*Exercise goal:* For the entries that follow, restate word for word the line containing "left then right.", the line containing "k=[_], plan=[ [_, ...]", and every line that lies between them.

·····

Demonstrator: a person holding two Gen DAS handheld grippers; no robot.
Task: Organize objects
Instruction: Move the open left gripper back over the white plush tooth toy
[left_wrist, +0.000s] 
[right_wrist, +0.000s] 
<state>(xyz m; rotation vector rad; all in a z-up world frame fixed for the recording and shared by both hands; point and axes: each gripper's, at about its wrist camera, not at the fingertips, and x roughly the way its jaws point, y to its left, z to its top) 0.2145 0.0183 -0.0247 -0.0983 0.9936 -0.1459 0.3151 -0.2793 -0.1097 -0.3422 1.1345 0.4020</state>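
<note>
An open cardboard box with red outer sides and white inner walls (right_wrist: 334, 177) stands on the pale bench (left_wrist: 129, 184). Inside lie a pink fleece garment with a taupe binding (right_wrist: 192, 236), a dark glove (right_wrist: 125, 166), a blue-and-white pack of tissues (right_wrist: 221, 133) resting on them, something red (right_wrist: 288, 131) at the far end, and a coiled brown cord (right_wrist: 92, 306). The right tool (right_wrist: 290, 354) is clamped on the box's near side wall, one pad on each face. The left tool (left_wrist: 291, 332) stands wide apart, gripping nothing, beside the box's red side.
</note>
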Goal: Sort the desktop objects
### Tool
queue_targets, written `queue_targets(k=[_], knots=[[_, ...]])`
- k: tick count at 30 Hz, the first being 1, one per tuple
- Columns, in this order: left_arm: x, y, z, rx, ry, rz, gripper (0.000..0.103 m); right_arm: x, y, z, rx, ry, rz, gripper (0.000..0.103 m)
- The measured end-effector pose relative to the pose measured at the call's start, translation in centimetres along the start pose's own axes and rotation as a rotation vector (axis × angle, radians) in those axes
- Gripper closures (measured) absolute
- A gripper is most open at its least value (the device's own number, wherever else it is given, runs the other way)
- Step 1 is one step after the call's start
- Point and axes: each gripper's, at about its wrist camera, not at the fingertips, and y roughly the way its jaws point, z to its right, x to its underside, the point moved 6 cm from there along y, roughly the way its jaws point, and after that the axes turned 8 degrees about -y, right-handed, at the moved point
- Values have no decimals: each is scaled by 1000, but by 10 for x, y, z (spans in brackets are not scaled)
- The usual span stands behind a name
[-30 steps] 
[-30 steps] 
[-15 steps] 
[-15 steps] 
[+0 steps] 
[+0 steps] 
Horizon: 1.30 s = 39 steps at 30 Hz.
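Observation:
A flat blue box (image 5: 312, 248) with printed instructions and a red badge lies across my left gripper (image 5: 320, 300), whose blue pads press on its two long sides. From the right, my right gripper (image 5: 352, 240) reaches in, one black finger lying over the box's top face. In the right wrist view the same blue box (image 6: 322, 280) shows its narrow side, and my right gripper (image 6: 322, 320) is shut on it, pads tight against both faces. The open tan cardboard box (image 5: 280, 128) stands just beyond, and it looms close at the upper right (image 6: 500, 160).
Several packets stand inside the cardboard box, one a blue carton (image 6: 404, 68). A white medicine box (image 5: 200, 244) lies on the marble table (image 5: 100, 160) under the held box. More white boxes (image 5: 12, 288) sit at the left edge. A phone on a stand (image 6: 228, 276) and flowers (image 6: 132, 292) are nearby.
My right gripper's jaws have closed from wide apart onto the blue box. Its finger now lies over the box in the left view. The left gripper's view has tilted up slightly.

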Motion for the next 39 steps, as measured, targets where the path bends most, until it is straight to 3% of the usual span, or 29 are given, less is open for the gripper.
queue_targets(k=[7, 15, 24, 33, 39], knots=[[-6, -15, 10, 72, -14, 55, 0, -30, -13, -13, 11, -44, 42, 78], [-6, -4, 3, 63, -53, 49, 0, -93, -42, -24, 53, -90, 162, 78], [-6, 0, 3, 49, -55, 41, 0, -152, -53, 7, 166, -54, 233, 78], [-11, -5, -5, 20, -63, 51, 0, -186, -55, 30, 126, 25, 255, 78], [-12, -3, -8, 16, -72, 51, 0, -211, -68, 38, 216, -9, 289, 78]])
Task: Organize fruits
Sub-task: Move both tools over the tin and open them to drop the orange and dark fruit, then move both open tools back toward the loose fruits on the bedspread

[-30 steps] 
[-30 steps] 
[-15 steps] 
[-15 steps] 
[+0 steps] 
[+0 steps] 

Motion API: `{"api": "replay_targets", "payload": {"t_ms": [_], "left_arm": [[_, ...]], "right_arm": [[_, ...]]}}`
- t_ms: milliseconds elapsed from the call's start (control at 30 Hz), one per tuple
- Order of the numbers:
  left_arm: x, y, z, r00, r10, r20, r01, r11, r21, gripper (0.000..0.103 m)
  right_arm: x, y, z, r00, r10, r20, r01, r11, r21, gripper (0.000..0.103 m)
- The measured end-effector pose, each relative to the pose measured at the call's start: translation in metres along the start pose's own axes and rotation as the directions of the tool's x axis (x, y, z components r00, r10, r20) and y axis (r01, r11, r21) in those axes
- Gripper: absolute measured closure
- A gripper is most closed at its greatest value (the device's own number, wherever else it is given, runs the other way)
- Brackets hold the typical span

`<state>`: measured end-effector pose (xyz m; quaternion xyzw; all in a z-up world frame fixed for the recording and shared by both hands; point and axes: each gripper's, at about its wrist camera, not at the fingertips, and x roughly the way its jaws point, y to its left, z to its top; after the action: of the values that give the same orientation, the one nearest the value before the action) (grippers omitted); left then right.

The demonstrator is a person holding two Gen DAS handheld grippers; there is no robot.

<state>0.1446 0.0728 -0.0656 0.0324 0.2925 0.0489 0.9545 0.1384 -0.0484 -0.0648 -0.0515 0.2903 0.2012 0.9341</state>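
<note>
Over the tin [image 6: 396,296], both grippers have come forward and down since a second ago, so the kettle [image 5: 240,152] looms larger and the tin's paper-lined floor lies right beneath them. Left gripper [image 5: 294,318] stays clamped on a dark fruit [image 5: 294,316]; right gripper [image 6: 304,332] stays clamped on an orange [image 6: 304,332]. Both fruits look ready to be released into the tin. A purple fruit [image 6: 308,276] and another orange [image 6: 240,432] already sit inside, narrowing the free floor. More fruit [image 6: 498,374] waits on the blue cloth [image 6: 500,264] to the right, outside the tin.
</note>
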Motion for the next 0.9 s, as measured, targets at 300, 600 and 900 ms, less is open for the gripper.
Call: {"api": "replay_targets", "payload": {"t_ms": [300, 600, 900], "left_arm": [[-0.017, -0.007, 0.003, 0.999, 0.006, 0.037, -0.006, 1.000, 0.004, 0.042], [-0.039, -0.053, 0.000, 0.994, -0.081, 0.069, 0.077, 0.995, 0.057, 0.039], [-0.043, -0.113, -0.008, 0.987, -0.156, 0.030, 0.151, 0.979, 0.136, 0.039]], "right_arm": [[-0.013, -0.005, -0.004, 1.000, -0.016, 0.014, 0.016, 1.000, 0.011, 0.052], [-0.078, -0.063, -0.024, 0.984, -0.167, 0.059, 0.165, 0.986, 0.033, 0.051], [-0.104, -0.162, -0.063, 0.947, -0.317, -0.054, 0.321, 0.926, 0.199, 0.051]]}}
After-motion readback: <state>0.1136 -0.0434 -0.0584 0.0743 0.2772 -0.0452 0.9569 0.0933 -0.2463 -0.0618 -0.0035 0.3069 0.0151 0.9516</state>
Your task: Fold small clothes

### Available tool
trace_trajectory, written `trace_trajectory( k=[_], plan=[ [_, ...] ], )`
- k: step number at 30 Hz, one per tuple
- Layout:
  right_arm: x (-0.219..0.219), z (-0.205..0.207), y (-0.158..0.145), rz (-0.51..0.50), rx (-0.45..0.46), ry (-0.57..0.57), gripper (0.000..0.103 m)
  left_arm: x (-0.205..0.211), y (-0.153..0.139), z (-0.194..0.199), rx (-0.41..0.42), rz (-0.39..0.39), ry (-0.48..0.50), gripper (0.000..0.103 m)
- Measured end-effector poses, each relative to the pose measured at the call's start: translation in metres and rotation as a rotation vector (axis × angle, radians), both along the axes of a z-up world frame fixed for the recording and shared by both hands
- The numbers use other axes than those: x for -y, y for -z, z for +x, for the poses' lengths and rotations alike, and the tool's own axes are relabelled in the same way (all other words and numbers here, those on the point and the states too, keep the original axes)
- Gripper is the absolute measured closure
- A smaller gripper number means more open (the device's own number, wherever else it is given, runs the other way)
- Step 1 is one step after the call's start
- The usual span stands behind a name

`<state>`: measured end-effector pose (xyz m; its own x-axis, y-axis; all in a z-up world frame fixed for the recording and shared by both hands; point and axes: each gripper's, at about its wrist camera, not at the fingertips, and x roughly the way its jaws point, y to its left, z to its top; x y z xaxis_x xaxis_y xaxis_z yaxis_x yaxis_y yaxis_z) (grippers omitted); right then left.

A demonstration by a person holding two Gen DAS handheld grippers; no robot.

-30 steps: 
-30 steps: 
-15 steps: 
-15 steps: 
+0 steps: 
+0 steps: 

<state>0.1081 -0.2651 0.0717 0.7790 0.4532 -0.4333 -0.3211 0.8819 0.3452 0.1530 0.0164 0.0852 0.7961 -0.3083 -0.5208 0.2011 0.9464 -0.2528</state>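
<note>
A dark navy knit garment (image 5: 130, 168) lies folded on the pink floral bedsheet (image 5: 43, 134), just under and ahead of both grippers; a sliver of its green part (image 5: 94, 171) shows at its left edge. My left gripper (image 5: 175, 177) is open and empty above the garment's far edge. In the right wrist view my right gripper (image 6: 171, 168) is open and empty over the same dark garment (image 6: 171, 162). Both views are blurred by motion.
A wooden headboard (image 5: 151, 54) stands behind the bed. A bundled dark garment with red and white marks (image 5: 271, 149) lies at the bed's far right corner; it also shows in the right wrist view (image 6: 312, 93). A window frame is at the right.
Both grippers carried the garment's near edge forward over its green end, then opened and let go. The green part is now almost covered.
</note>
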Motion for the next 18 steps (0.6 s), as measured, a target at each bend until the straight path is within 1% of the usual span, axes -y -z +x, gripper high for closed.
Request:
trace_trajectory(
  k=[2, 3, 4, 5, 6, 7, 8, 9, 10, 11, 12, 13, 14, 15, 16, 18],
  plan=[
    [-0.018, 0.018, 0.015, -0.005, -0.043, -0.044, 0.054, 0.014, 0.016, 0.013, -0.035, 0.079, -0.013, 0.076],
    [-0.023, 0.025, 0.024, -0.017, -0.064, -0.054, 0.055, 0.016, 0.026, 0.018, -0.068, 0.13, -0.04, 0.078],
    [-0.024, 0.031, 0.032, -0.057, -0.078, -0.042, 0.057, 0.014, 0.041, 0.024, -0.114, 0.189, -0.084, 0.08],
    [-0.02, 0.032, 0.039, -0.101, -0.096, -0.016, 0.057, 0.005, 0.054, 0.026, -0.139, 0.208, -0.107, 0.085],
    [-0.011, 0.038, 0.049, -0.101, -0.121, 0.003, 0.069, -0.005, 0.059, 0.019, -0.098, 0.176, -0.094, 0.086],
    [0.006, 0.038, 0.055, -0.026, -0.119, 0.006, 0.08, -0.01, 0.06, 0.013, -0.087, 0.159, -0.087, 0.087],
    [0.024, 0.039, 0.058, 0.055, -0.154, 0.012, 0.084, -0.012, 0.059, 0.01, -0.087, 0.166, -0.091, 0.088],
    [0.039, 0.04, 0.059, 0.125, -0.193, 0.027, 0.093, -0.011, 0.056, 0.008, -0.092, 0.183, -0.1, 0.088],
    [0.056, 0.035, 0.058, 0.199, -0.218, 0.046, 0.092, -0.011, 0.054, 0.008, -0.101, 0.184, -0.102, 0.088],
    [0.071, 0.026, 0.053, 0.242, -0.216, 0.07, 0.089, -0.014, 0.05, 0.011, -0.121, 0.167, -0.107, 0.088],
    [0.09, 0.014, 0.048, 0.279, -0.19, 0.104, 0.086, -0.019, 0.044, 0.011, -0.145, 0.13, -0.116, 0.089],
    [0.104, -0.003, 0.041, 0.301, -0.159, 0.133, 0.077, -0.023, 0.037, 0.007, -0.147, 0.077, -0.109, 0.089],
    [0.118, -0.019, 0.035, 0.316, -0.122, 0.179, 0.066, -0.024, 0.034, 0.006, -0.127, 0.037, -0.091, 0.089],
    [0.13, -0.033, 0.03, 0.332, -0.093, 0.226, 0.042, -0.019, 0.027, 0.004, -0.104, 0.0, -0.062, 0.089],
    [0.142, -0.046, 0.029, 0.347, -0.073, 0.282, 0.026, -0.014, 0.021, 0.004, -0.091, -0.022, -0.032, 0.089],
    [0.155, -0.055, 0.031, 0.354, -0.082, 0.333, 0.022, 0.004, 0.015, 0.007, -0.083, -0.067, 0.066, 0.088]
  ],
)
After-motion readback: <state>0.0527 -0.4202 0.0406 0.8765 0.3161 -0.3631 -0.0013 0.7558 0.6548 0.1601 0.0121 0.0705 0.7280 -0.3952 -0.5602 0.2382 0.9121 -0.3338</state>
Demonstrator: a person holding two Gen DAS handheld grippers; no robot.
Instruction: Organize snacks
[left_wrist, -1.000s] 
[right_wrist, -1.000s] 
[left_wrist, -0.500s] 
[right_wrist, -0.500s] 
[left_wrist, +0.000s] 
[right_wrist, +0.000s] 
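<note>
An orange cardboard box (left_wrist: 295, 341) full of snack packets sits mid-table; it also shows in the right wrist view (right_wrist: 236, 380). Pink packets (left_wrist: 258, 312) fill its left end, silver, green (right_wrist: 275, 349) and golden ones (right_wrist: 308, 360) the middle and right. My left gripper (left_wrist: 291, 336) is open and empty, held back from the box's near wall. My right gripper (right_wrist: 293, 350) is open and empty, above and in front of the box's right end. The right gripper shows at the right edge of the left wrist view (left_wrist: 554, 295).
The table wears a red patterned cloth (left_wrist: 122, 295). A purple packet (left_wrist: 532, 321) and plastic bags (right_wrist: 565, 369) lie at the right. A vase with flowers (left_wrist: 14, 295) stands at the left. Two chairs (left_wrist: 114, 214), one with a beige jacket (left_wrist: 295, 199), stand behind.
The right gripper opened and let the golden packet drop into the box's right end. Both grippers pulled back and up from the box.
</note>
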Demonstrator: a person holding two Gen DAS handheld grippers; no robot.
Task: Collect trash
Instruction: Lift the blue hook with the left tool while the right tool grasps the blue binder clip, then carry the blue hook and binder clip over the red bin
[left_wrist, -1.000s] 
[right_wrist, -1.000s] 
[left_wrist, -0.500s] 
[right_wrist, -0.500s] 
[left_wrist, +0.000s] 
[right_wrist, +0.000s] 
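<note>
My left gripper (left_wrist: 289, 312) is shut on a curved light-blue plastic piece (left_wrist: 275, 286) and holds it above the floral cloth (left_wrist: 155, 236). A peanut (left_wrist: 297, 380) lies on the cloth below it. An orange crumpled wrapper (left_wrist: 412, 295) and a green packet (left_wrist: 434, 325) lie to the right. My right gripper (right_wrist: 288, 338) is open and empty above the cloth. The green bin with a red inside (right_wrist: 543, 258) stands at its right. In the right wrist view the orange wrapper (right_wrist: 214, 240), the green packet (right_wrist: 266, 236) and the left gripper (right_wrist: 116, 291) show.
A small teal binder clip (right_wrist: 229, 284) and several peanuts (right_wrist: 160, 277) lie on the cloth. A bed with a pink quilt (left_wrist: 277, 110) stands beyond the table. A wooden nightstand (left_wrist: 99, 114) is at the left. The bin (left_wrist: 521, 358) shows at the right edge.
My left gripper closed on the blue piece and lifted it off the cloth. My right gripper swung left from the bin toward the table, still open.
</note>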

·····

*Problem solution:*
`<state>`: measured end-effector pose (xyz m; quaternion xyzw; all in a z-up world frame fixed for the recording and shared by both hands; point and axes: each gripper's, at about its wrist camera, not at the fingertips, and x roughly the way its jaws point, y to its left, z to its top; after the action: of the values that give the same orientation, the one nearest the value before the action) (grippers omitted); left then right.

The demonstrator is a person holding two Gen DAS handheld grippers; there is no robot.

<state>0.1446 0.0728 -0.0656 0.0324 0.2925 0.0489 0.9545 0.1384 -0.0484 -0.0648 -0.0515 0.2903 0.2012 0.9341</state>
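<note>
Over the tin [image 6: 396,296], both grippers have come forward and down since a second ago, so the kettle [image 5: 240,152] looms larger and the tin's paper-lined floor lies right beneath them. Left gripper [image 5: 294,318] stays clamped on a dark fruit [image 5: 294,316]; right gripper [image 6: 304,332] stays clamped on an orange [image 6: 304,332]. Both fruits look ready to be released into the tin. A purple fruit [image 6: 308,276] and another orange [image 6: 240,432] already sit inside, narrowing the free floor. More fruit [image 6: 498,374] waits on the blue cloth [image 6: 500,264] to the right, outside the tin.
</note>
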Motion for the next 0.9 s, as measured, targets at 300, 600 and 900 ms, less is open for the gripper.
Call: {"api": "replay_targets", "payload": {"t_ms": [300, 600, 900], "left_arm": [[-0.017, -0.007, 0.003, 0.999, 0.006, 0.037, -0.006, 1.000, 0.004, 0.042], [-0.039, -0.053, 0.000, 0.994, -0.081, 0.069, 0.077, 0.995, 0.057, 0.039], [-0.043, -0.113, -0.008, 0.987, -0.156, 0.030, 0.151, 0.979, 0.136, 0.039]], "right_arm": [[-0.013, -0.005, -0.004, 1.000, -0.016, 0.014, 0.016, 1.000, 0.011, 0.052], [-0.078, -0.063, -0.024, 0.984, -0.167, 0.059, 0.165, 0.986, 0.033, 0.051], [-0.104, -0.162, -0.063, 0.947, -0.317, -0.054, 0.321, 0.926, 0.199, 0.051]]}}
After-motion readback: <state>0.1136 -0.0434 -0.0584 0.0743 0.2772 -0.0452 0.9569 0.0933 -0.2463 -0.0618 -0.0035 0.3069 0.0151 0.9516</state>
Your task: Fold small clothes

### Available tool
trace_trajectory, written `trace_trajectory( k=[_], plan=[ [_, ...] ], )`

Nothing further is required of this output.